**ACTION ITEM**
In the listing below, find each line containing "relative" and report it.

◇ ◇ ◇ ◇ ◇

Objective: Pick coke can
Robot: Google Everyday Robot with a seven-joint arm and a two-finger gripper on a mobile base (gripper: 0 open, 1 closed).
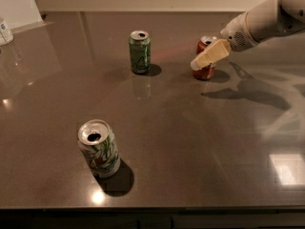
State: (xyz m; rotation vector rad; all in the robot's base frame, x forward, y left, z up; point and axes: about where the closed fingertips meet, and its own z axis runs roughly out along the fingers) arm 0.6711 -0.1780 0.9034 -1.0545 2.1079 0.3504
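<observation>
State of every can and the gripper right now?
coke can: upright on the table, partly hidden behind the gripper, not lifted.
green can: upright, top opened.
white can: upright, top opened, near the front edge.
gripper: at the coke can, in front of its side.

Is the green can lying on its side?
No, the green can stands upright on the table, left of the coke can, which the hand partly covers.
</observation>
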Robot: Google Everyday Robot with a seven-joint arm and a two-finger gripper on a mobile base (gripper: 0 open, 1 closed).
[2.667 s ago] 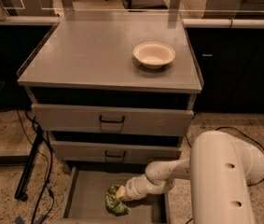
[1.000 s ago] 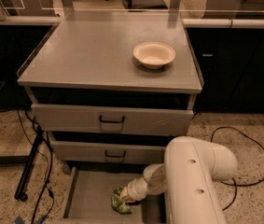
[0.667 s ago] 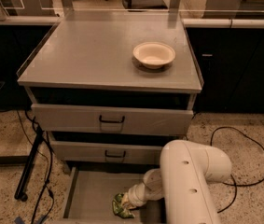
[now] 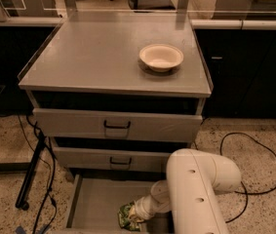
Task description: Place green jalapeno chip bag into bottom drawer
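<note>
The green jalapeno chip bag is a small crinkled green foil bag with pale print. It sits low inside the open bottom drawer, a shallow grey tray pulled out below the two upper drawers. My gripper is at the end of the white arm, reaching down into the drawer from the right, right against the bag. The arm hides the drawer's right side.
A cream round bowl stands on the grey cabinet top. Two upper drawers with black handles are above. Black cables and a stand leg lie on the floor at left, another cable at right.
The arm has swung closer to the camera and left, and the bag has moved slightly right and lower in the drawer with the gripper.
</note>
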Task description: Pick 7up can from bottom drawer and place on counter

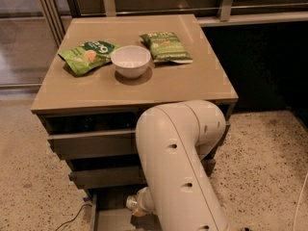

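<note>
The cream arm [179, 162] reaches down in front of the cabinet. The gripper [136, 206] is low at the near edge, over the pulled-out bottom drawer [109, 219] and mostly hidden by the arm; I cannot tell whether it is open or closed. A small silvery rounded end [130, 201] shows just left of the arm there. I cannot tell whether it is the 7up can, so neither its long axis nor its heading can be read. On the bench [192, 83] a white bowl [130, 60] stands between two green snack bags, one to the left [88, 56] and one to the far right [165, 46].
</note>
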You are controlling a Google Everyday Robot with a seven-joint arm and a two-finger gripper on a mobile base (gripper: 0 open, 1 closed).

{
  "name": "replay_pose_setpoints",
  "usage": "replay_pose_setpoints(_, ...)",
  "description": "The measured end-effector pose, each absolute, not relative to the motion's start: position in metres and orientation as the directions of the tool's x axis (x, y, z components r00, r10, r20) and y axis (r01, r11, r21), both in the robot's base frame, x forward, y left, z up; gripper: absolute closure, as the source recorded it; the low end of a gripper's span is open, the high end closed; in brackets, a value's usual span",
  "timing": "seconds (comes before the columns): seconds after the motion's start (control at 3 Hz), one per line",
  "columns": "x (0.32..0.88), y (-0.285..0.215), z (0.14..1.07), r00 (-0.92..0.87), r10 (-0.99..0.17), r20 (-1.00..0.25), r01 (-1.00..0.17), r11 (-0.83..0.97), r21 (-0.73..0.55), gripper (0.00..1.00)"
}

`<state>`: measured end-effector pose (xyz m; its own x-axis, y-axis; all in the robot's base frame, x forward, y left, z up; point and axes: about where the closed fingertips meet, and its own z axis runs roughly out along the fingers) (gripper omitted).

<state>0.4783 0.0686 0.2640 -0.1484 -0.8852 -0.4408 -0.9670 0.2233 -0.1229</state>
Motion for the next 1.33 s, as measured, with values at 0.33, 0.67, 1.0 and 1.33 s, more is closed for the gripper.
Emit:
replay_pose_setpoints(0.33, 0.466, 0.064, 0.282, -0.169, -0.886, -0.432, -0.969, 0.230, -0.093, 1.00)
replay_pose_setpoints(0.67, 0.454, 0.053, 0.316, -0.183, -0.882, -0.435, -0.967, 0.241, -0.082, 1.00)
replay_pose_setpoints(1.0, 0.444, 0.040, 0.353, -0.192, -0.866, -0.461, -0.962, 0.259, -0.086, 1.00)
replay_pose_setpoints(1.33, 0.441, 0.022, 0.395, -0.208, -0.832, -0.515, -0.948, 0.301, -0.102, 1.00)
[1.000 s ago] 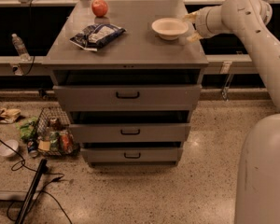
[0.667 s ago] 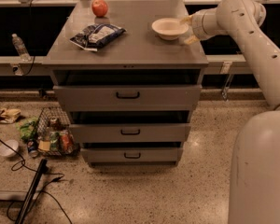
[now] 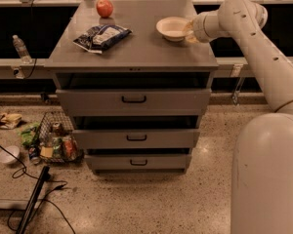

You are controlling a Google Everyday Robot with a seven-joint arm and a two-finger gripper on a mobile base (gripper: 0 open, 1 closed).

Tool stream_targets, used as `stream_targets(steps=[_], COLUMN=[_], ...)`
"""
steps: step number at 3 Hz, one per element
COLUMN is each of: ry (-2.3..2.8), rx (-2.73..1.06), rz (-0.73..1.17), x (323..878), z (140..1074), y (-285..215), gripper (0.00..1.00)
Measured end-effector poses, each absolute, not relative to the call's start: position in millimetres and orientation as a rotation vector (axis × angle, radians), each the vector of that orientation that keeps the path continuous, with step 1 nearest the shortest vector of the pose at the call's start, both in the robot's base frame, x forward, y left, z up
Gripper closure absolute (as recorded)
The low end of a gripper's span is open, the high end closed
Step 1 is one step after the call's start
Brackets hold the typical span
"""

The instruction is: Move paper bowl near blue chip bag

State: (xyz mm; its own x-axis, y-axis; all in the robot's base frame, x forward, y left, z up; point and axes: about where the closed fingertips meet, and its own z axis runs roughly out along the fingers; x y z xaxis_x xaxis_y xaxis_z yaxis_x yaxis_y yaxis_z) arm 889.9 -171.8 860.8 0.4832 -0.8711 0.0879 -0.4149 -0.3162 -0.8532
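Down at the front on the right stands the robot's big white body, on a speckled floor. Near the left edge of the floor a thin black bar lies with black cords around it. A bit farther back sits a small white bowl, and I cannot tell what is in it. Just beside it is a wire basket that holds cans and bright packets, all jumbled together. A crumpled wrapper lies farther left. Next comes a grey cabinet with 3 drawers. Each of the 3 is pulled out a little, but the gaps are dark, so what is inside them cannot be seen. On the cabinet's flat top, the blue chip bag lies flat on the left side with its white panel facing up. The paper bowl is on the right side toward the back, well apart from the bag, and its inside shows only plain cream paper. The robot's white arm bends over from the right. The gripper is at the bowl's right rim, and its 2 fingers look pinched closed on that rim. A red apple sits at the back left of the top, behind the bag. Off to the left, a clear water bottle stands on a ledge.
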Motion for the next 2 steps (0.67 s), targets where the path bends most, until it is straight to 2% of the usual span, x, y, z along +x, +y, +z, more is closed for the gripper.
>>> stream_targets(steps=[1,2], ry=[1.048,0.926], rx=[-1.932,-2.008], rz=[-0.699,-0.62], x=[889,865], z=[859,864], y=[-166,-134], gripper=[1.0,1.0])
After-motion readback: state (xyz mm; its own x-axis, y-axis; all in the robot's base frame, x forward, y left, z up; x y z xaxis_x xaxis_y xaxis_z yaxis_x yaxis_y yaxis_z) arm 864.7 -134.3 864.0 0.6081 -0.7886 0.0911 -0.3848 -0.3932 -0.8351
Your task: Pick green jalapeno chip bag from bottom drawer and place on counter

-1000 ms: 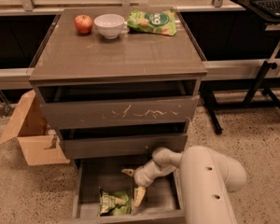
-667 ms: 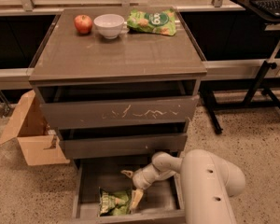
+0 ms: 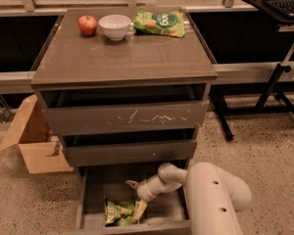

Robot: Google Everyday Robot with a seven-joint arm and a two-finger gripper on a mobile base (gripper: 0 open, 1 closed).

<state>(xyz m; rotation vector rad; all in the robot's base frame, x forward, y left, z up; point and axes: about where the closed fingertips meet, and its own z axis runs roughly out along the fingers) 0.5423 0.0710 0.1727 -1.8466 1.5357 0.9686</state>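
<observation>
The green jalapeno chip bag [image 3: 117, 213] lies crumpled on the floor of the open bottom drawer [image 3: 95, 190], near its front left. My gripper [image 3: 135, 197] is inside the drawer, just right of the bag, on the end of the white arm [image 3: 210, 195] reaching in from the lower right. Its fingers are spread open; the lower fingertip [image 3: 139, 210] touches the bag's right edge and the upper one points left above it. The counter [image 3: 122, 58] is the glossy top of the cabinet.
On the counter stand a red apple [image 3: 87, 24], a white bowl [image 3: 114, 26] and a brighter green bag [image 3: 159, 22]. The upper two drawers stand slightly open; the top one [image 3: 125, 117] has white scratches. A cardboard box [image 3: 32, 140] sits left; a black stand [image 3: 274, 82] right.
My gripper has edged slightly left inside the drawer, closer to the chip bag. The bag has not moved.
</observation>
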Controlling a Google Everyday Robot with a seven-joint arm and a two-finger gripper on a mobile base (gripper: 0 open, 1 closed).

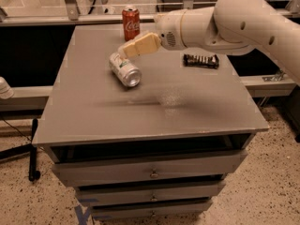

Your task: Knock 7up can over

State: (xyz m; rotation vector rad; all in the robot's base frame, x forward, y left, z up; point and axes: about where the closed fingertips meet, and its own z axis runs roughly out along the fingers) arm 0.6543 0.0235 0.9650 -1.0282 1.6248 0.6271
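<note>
The 7up can [124, 70] lies on its side on the grey table top [154, 107], left of centre, its silver end facing the front right. My gripper [125, 50] hangs just above and behind the can, at the end of the white arm that reaches in from the right. It does not hold anything.
A red Coca-Cola can [131, 22] stands upright at the back of the table. A dark flat packet [201, 60] lies at the right, under the arm. The table has drawers below its front edge. A rail and glass run behind it.
</note>
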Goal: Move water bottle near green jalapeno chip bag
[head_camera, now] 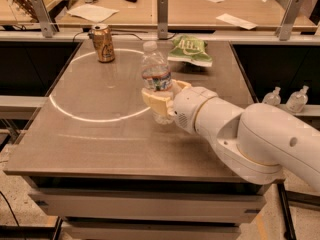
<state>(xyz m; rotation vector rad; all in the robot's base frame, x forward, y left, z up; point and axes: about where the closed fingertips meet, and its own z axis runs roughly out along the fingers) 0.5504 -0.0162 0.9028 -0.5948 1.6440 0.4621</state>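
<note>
Bottle: the water bottle (pixel 155 76) is parked mid-table, upright, just off the right side of the white ring (pixel 90 116) marked on the top. The chip bag sits behind it and a bit to the right, near but not touching.

Handling: thin, clear ribbed plastic, so it's probably light and a bit squishy if squeezed hard. How full it is can't be made out. It's tall and narrow, so it's likely tippy when set down.

Where to grab: the ribbed lower body is judged the best spot. The ribs give some bite, and the label band looks slicker.

Gripper: the gripper (pixel 162 100) is pinched around that lower body, below the label, with tan fingers (pixel 151 100) pressed on either side.

Lifted or not: whether the base is touching the table (pixel 100 149) can't be told.

Chip bag: the green jalapeno chip bag (pixel 190 50) is lying flat near the back edge. It's soft and crinkly, so it'd be shoved around easily if bumped.

Can: a gold-brown drink can (pixel 103 43) is seen back left, well apart from the bottle and off the likely path.

In the way: nothing is seen between bottle and bag. The real risk is guessed to be the bag getting clipped by a finger or the white arm (pixel 260 139), which reaches in from the right.

Further out: a metal post (pixel 161 14) is fixed behind the table edge. Two small bottles (pixel 285 98) stand on a ledge to the right, out of play.
</note>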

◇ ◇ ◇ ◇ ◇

**EXERCISE SOLUTION**
  "description": "The measured end-effector pose, each absolute, not relative to the motion's start: position in metres and orientation as the directions of the tool's x axis (x, y, z components r00, r10, r20) and y axis (r01, r11, r21), both in the robot's base frame, x forward, y left, z up; gripper: absolute closure, as the source recorded it; the low end of a gripper's span is open, the high end closed; in brackets, a value's usual span",
Measured end-effector poses, each absolute, not relative to the call's start: position in millimetres and orientation as a rotation vector (axis × angle, radians), each the vector of that orientation that keeps the path continuous, with step 1 nearest the shortest vector of the pose at the call's start, both in the robot's base frame, x forward, y left, z up

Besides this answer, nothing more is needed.